The area to be scheduled is an oval that includes the remains described and an area around them within which evidence related to their construction and use may be found, as marked in red on the accompanying map extract. Any part of the existing above-ground fencing is excluded from scheduling.

Source: Historic Environment Scotland

Statement of Scheduling

The monument's historical significance can be expressed under two headings:

Intrinsic characteristics: the monument is unexcavated and is one of the largest hilltop enclosures in the region. Therefore it has considerable potential to enhance understanding of the use and nature of defended hilltop settlements and enclosures in NE Scotland, particularly Strathdon.

Contextual characteristics: as one of the largest hilltop enclosures in the region, the site is a rare example and adds great value to its type and class of monument. It lies within a rich prehistoric landscape and is situated to the SW of other defended prehistoric hilltops (the Hill of Dunnideer hillfort, 4km to the NE, and the hill-top enclosure on the Hill of Newleslie, 2.75km to the NE). This setting is integral to the understanding of the monument in its landscape.

National Importance: this monument is of national importance because it has an inherent potential to make a significant addition to the understanding of defended hilltop enclosures and settlements of the prehistoric period in NE Scotland. The loss or damage of this monument would significantly diminish the capacity of the class to contribute to our understanding of prehistoric Scotland, as well as the surrounding landscape.
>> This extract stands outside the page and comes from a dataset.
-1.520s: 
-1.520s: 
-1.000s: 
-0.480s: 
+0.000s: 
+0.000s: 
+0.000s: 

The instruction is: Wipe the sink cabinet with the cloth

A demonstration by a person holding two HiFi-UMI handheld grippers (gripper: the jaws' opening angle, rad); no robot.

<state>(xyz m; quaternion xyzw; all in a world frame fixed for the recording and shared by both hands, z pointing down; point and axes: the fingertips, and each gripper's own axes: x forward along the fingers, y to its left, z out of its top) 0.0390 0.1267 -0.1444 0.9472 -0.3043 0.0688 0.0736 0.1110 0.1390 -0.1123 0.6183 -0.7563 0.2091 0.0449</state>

Source: Historic Environment Scotland

Sources

Bibliography

The monument is recorded by RCAHMS as NJ52NE 31 and by the Aberdeenshire Council SMR as NJ52NE0038.

Aerial photographs:

AAS, 2000, NJ52NE0038, Hill of Newleslie, AAS/00/02/G3/2.

AAS, 1996, NJ52NE0038, Hill of Newleslie, AAS/96/01/G2/8.

AAS, 2000, NJ52NE31, Hill of Newleslie, E94475PO.

AAS, 1998, NJ52NE31, Hill of Newleslie, D35951.

References:

Watt W 1983, 'Hill of New Leslie (Leslie Parish): hill fort', DISCOVERY EXCAV SCOT, 10-11.